» **WORK REQUEST**
Extract each line of the material that follows exactly and omit its pictures.
--- START ---
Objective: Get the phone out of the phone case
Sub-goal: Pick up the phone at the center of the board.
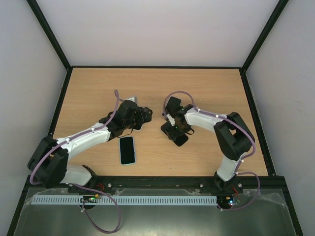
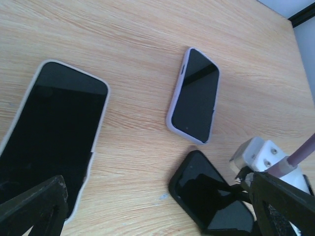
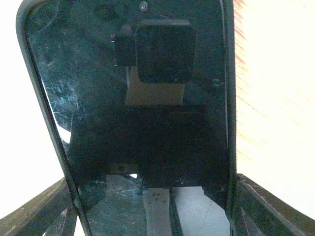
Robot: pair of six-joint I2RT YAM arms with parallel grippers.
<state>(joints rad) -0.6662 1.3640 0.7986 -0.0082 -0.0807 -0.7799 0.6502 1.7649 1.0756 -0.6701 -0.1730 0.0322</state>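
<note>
Light wood-grain tabletop (image 1: pixel 157 83) boxed in by white walls (image 1: pixel 157 29) w/ black frame bars (image 1: pixel 49 32).
Near edge: black rail (image 1: pixel 162 183) runs L to R; just below it a white slotted cable duct (image 1: pixel 147 200), then a grey metal sheet (image 1: pixel 162 221) at btm.

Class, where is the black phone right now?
The black phone lies right of centre in the top view, under the right tool, the light-cased phone to its left.

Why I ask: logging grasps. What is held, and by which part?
Left gripper holds nothing. Right gripper straddles the black phone across its long edges; whether it grips yet cannot be told.
</note>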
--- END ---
» **WRITTEN ANSWER**
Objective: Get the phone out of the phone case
Sub-goal: Pick up the phone at the center of the board.
Robot: pair of six-joint I2RT YAM arms with parallel grippers.
<state>(joints rad) -0.6662 1.3640 0.7986 -0.0082 -0.0807 -0.7799 0.6502 1.7649 1.0756 -0.6701 -0.1730 0.0322</state>
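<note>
Light wood-grain tabletop (image 1: pixel 157 83) boxed in by white walls (image 1: pixel 157 29) w/ black frame bars (image 1: pixel 49 32).
Near edge: black rail (image 1: pixel 162 183) runs L to R; just below it a white slotted cable duct (image 1: pixel 147 200), then a grey metal sheet (image 1: pixel 162 221) at btm.

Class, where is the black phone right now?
The black phone lies right of centre in the top view, under the right tool, the light-cased phone to its left.

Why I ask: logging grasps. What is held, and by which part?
Left gripper holds nothing. Right gripper straddles the black phone across its long edges; whether it grips yet cannot be told.
</note>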

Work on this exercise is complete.